Division of Vascular Surgery, Department of Surgery, Stanford University School of Medicine, Stanford, California, United States of America.
PLoS One. 2012;7(12):e49642. doi: 10.1371/journal.pone.0049642. Epub 2012 Dec 3.
Despite the importance of the renin-angiotensin (Ang) system in abdominal aortic aneurysm (AAA) pathogenesis, strategies targeting this system to prevent clinical aneurysm progression remain controversial and unproven. We compared the relative efficacy of two Ang II type 1 receptor blockers, telmisartan and irbesartan, in limiting experimental AAAs in distinct mouse models of aneurysm disease.
METHODOLOGY/PRINCIPAL FINDINGS: AAAs were induced using either 1) Ang II subcutaneous infusion (1000 ng/kg/min) for 28 days in male ApoE(-/-) mice, or 2) transient intra-aortic porcine pancreatic elastase infusion in male C57BL/6 mice.
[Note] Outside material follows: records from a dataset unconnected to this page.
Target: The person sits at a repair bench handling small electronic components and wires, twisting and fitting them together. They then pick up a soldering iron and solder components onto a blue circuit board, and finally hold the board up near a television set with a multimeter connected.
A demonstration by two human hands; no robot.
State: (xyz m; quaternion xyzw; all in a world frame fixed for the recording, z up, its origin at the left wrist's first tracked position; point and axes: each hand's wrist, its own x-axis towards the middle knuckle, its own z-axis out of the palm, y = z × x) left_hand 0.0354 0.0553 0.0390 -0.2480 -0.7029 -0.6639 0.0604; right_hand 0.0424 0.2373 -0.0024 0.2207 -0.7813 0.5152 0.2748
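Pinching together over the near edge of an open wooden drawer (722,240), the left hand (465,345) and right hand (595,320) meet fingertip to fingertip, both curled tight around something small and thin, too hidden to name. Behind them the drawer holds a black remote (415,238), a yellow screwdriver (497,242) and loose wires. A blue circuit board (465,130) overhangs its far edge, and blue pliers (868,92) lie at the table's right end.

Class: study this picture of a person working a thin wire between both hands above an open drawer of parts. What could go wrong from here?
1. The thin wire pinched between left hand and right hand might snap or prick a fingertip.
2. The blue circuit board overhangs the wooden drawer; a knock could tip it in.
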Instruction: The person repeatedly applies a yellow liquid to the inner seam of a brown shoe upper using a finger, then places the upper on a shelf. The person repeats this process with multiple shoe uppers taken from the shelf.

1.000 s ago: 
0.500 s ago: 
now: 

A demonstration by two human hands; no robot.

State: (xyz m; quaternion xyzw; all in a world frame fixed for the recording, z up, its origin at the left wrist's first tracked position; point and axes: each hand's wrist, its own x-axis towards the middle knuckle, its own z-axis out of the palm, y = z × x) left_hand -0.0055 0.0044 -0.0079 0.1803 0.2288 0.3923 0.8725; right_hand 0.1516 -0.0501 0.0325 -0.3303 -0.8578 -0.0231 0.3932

One week prior to AAA creation, mice started to daily receive irbesartan (50 mg/kg), telmisartan (10 mg/kg), fluvastatin (40 mg/kg), bosentan (100 mg/kg), doxycycline (100 mg/kg) or vehicle alone. Efficacy was determined via serial in vivo aortic diameter measurements, histopathology and gene expression analysis at sacrifice. Aortic aneurysms developed in 67% of Ang II-infused ApoE(-/-) mice fed with standard chow and water alone (n = 15), and 40% died of rupture. Strikingly, no telmisartan-treated mouse developed an AAA (n = 14). Both telmisartan and irbesartan limited aneurysm enlargement, medial elastolysis, smooth muscle attenuation, macrophage infiltration, adventitial neocapillary formation, and the expression of proteinases and proinflammatory mediators. Doxycycline, fluvastatin and bosentan did not influence aneurysm progression. Telmisartan was also highly effective in intra-aortic porcine pancreatic elastase infusion-induced AAAs, a second AAA model that did not require exogenous Ang II infusion.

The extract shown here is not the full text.